Chapter A phonocardiogram or PCG is a graphical

Chapter 1
Introduction
1.1 Overview of PCG signals
A phonocardiogram or PCG is a graphical interpretation of the cardiac sounds produced by the heart. Phonocardiography is the study of the sounds acquired using a standard tool such as an electronic stethoscope. Phonocardiograms (or heart sounds) acquired during cardiac auscultation contain bio-acoustic information related to the proper operation of the heart.

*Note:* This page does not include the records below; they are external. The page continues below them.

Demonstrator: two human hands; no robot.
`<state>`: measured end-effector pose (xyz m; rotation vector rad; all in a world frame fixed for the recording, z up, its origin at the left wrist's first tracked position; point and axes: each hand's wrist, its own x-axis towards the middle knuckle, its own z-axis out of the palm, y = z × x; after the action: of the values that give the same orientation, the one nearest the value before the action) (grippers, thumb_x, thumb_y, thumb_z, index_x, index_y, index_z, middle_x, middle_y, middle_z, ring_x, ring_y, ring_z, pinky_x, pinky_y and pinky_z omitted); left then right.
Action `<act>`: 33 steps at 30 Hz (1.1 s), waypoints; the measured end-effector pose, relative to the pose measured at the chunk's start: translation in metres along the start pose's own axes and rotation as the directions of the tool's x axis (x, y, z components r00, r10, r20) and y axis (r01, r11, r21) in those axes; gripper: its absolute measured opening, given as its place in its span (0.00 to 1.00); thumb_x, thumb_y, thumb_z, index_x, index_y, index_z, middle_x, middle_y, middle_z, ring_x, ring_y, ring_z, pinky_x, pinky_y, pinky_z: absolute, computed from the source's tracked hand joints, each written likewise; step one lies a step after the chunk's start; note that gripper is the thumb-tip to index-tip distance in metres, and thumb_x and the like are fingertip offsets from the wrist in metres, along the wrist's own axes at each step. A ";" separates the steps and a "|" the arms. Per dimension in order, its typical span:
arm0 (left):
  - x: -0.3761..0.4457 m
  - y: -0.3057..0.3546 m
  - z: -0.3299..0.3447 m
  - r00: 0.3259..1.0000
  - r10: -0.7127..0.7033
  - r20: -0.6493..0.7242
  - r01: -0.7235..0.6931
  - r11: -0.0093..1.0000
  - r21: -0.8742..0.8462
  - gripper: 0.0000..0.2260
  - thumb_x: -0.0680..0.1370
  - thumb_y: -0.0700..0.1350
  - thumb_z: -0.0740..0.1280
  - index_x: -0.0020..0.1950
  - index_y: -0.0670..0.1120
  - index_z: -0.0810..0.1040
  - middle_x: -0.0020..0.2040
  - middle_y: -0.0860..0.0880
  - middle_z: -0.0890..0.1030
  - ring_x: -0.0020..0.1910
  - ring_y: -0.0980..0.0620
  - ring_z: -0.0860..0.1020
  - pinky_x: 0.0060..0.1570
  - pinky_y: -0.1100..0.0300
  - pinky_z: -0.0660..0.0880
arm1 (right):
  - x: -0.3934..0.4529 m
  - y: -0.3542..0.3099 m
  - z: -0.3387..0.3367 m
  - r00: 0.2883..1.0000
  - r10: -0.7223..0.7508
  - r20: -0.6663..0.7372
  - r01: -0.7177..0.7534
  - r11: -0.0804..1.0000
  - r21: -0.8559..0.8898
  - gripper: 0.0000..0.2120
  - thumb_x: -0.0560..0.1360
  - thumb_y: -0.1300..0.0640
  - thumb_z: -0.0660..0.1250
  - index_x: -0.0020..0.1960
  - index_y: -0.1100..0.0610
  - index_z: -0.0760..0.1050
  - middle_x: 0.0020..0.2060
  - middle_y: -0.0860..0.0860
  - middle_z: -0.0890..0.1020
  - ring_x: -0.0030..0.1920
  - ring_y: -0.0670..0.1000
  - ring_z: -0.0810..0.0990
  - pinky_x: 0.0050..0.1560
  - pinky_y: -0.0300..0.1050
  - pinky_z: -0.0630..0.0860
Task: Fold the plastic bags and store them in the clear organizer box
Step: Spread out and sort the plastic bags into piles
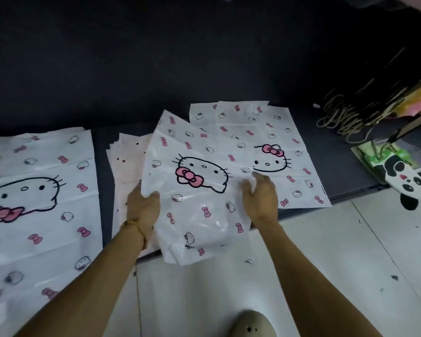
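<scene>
A white plastic bag (199, 198) printed with a cat face and pink bows lies tilted at the centre, half over the dark mat's front edge. My left hand (143, 207) grips its left edge, thumb on top. My right hand (260, 197) pinches a bunched fold near its right side. Beneath it lies another flat bag of the same print (277, 142). A larger spread of such bags (39, 203) covers the left. No clear organizer box is in view.
A stack of pale pink sheets (127, 161) sits between the left spread and the centre bag. A panda-print bag (404, 183), green packets and rope-handled paper bags (345, 117) crowd the right. A dark mat (338, 154) meets white floor tiles (326, 251) in front.
</scene>
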<state>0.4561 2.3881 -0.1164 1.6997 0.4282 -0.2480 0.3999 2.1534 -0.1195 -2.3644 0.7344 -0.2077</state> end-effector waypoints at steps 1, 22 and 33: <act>0.001 -0.003 -0.006 1.000 -0.012 -0.028 0.011 0.999 -0.031 0.14 0.78 0.35 0.60 0.60 0.47 0.76 0.50 0.49 0.79 0.46 0.48 0.78 0.48 0.54 0.76 | 0.010 0.010 0.000 0.999 0.033 -0.028 -0.036 0.996 -0.084 0.25 0.79 0.49 0.61 0.72 0.60 0.65 0.71 0.57 0.68 0.71 0.57 0.64 0.69 0.53 0.64; 0.005 -0.012 -0.034 0.995 -0.100 0.003 0.100 0.988 -0.122 0.11 0.81 0.43 0.58 0.61 0.45 0.75 0.47 0.47 0.80 0.44 0.46 0.78 0.48 0.50 0.77 | 0.006 -0.050 -0.041 0.983 -0.121 -0.137 0.154 0.953 0.261 0.19 0.83 0.54 0.53 0.33 0.53 0.60 0.28 0.46 0.64 0.30 0.47 0.62 0.33 0.42 0.62; 0.003 0.000 -0.046 0.916 -0.333 0.222 0.364 0.925 -0.113 0.14 0.71 0.43 0.73 0.55 0.41 0.80 0.52 0.41 0.82 0.48 0.41 0.81 0.48 0.50 0.79 | -0.081 -0.072 0.024 0.559 -0.336 0.758 0.304 0.934 0.190 0.17 0.80 0.50 0.61 0.34 0.54 0.68 0.29 0.45 0.68 0.30 0.42 0.66 0.35 0.38 0.65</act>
<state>0.4556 2.4334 -0.1102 1.4244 0.5864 -0.6272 0.3728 2.2565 -0.0901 -2.2026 -0.1450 0.6464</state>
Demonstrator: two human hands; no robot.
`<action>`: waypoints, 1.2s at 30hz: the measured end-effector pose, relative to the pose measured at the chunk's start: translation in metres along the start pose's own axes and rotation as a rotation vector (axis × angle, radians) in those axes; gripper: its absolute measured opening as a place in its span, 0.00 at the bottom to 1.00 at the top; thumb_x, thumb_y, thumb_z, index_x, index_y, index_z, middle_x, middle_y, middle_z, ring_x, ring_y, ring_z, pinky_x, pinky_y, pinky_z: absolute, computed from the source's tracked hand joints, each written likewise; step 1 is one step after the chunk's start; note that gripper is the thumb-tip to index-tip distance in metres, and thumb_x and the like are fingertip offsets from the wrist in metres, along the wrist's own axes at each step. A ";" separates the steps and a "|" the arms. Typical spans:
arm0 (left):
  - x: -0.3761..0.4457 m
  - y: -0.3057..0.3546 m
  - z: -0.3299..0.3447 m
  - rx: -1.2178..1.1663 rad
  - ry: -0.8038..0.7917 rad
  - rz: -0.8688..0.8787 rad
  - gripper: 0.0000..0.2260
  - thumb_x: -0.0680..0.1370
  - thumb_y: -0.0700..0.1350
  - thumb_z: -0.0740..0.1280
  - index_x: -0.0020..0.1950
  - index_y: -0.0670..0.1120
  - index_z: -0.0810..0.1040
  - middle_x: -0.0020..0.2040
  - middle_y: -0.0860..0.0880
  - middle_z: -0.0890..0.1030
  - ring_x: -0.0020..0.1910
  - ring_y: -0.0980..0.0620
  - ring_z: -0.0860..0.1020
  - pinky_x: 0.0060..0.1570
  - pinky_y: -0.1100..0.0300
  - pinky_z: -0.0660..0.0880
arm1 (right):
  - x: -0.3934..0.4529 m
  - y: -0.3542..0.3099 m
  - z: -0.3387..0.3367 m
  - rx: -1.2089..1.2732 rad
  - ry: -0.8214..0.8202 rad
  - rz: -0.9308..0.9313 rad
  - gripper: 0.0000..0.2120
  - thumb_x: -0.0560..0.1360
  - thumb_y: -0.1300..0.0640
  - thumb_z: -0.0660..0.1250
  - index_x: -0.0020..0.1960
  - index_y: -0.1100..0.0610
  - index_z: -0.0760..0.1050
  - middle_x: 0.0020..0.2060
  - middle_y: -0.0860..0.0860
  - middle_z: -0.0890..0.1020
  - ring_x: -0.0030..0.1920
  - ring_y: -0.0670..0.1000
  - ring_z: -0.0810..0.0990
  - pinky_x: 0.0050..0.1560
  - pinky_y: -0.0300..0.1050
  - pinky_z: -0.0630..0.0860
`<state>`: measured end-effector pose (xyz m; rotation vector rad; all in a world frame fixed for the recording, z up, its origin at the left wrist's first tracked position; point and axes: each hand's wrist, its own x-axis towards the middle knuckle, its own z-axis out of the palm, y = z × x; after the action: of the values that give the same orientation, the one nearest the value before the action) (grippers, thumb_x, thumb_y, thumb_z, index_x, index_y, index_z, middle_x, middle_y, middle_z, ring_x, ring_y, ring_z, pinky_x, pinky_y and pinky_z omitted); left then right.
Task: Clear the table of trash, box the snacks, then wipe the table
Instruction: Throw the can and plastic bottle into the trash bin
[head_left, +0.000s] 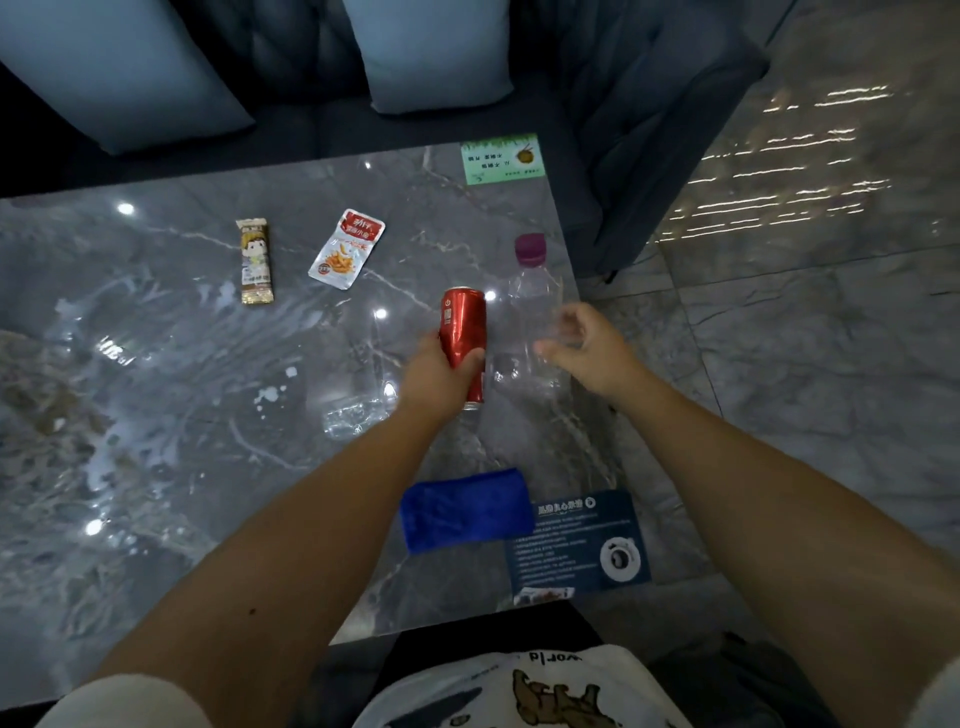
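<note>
white printed tee (519, 686) — short sleeves, bare forearms

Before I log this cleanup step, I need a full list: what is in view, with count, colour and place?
Can: one, red, held in the left hand above the table.
Bottle: one, clear with purple cap, upright near the table's right edge.
Snack packets: two; brown bar, white-red pouch, far side.
Cloth: one, blue, near edge.
Cards: green far corner, dark blue near corner.
Table: one, grey marble.
Cushions: two, pale blue, on the sofa behind.
Left hand: gripping the can.
Right hand: open beside the bottle.
</note>
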<state>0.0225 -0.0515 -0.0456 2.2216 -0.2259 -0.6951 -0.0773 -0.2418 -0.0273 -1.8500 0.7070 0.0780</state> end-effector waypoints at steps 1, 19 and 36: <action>-0.006 0.006 0.006 -0.042 -0.040 0.040 0.25 0.76 0.57 0.67 0.68 0.47 0.67 0.54 0.49 0.79 0.49 0.49 0.80 0.46 0.56 0.74 | -0.012 0.007 -0.012 0.053 0.071 0.018 0.31 0.62 0.37 0.73 0.60 0.47 0.70 0.57 0.47 0.77 0.55 0.47 0.77 0.53 0.44 0.75; 0.002 0.115 0.174 -0.184 -0.214 -0.010 0.25 0.78 0.58 0.64 0.69 0.45 0.68 0.59 0.45 0.79 0.55 0.46 0.79 0.55 0.51 0.75 | -0.011 0.155 -0.155 0.261 0.187 0.494 0.11 0.70 0.48 0.69 0.43 0.55 0.79 0.39 0.53 0.82 0.40 0.53 0.80 0.43 0.49 0.77; 0.077 0.065 0.329 -0.148 -0.009 -0.652 0.27 0.77 0.53 0.65 0.71 0.43 0.63 0.62 0.40 0.76 0.56 0.39 0.77 0.49 0.51 0.75 | 0.144 0.286 -0.180 -0.062 -0.150 0.776 0.23 0.69 0.46 0.71 0.52 0.66 0.78 0.47 0.61 0.83 0.45 0.59 0.83 0.45 0.51 0.80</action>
<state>-0.0895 -0.3331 -0.2092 2.1417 0.5557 -1.0224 -0.1526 -0.5250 -0.2492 -1.5094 1.2845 0.7367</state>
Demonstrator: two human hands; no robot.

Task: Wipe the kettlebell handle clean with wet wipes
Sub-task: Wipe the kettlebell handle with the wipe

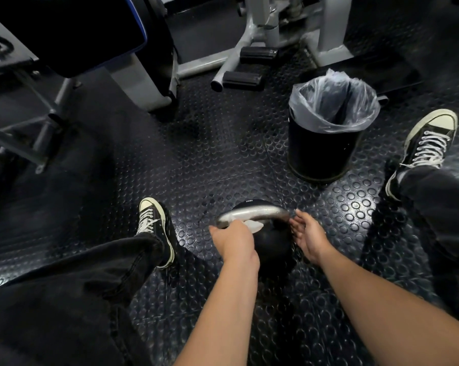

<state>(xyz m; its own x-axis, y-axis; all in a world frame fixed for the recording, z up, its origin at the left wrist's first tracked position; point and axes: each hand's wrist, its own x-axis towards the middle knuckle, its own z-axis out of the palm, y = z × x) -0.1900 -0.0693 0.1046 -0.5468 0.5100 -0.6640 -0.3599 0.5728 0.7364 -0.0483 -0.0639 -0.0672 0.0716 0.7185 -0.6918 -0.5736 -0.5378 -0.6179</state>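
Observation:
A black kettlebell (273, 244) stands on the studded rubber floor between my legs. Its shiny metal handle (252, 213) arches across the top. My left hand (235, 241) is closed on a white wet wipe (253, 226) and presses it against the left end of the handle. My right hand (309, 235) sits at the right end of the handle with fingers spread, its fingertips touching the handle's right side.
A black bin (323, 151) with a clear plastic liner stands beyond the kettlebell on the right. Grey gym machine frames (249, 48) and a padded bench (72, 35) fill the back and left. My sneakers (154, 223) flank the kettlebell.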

Stethoscope was first invented by R.T.H. Laënnec 12 in the year 1819. A perforated wooden cylinder was used to transmit the human heart sound from the patient’s chest to the physician’s ear. This new device helped Laënnec to diagnose diseases such as tuberculosis at an earlier stage than was previously possible. Later, this monaural stethoscope was modified into the binaural type stethoscope consisting of two flexible rubber tubes that attaches the chest piece to spring-connected metal tubes with earpieces.
The present day stethoscope uses a dual bell-shaped, open-ended chest piece, which transmits low-pitched sounds well, and the flat diaphragm based chest piece that detects sounds of higher frequency. Both types of chest piece are arranged so that they can be rapidly interchanged by turning a valve.

Heart sounds gives medical information regarding the health of the human beings. It also serves many purposes. It has recently been used as a biometric tool, for education purpose, for long term monitoring of patient health and telemetry. Heart sound is usually considered as a valid biomedical tool alternative to finger print or face recognition tool. Also various types of phonocardiogram instruments are currently in use for long time monitoring of patients’ health. Continuous time monitoring of the health of a patient helps the doctors to understand the cause of the disease better in real time and updates the doctor with changes.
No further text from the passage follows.